Le préfet devra engager un dialogue avec les organisateurs, via un médiateur nommé par décret, avant toute décision d'interdiction.
l'amendement n° 31 de M. Boyard après l'article premier de la proposition de loi visant à renforcer la pénalisation de l’organisation de rave-parties (première lecture).
Dossier législatif
Renforcer la pénalisation de l’organisation de rave-parties
Vous allez découvrir un vote sur une proposition de loi qui vise à augmenter les sanctions contre l’organisation de rave-parties non autorisées. Ces rassemblements festifs, souvent organisés sans déclaration officielle, peuvent poser des questions de sécurité et de tranquillité publique. Le texte initial prévoit déjà des amendes plus lourdes et des peines de prison pour les organisateurs et les participants.
L’amendement n° 31, proposé par le député Boyard, voulait aller plus loin. Il proposait d’ajouter une peine complémentaire d’interdiction d’organiser des événements publics pour les personnes condamnées pour organisation de rave-parties illégales. Cette interdiction aurait pu durer jusqu’à cinq ans.

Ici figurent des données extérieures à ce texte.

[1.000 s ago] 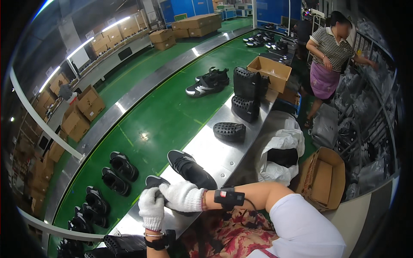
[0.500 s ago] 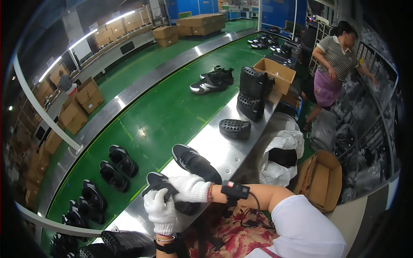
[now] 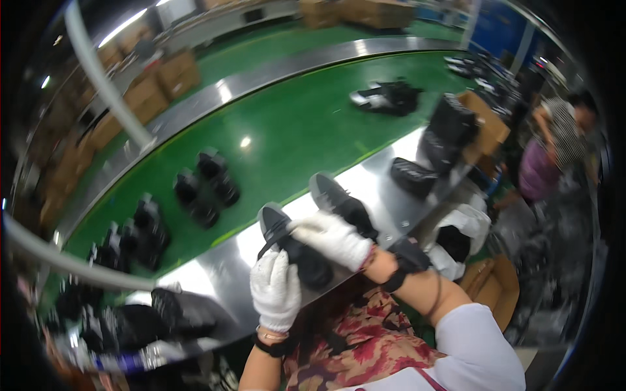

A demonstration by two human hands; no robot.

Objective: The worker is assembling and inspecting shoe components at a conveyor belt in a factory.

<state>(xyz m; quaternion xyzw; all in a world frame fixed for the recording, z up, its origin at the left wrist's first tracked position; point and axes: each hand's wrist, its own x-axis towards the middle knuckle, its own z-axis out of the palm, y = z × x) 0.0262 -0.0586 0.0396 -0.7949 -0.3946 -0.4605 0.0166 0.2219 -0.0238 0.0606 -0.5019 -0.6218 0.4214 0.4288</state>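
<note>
Both hands wear white knitted gloves. A dark sneaker with a grey toe (image 3: 309, 263) lies on the metal ledge between them, toe pointing away. My left hand (image 3: 276, 290) grips its left side, fingers closed near a dark strap that sticks out over the upper. From the right, my right hand (image 3: 331, 238) reaches across the top of the shoe, its fingers closed at the upper near the strap. Blur hides the exact fingertip contact. Just right of my right hand, a second sneaker (image 3: 340, 199) of the same kind lies on the ledge, partly covered by the glove.
Pairs of dark shoes (image 3: 217, 176) stand on the green belt (image 3: 280, 143). Black shoe lasts or forms (image 3: 413, 177) rest farther right along the ledge, others (image 3: 179, 311) at left. A cardboard box (image 3: 501, 280) and white bag (image 3: 475, 225) are at right; a person (image 3: 554, 140) stands beyond.
The view has swung, so the scene sits shifted and blurred. Both hands stay at the same sneaker, whose strap now stands out to the left. The person at right has lowered an arm.
</note>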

Cet amendement n’a pas été retenu. Avec 67 voix pour et 73 contre, il est rejeté. Le texte initial de la loi, sans cette peine complémentaire, est donc maintenu.
Cette décision impacte directement les organisateurs de rave-parties non autorisées, qui ne seront pas soumis à cette peine complémentaire d’interdiction d’organiser des événements publics. Les participants et les riverains de ces rassemblements ne sont pas directement concernés par ce vote.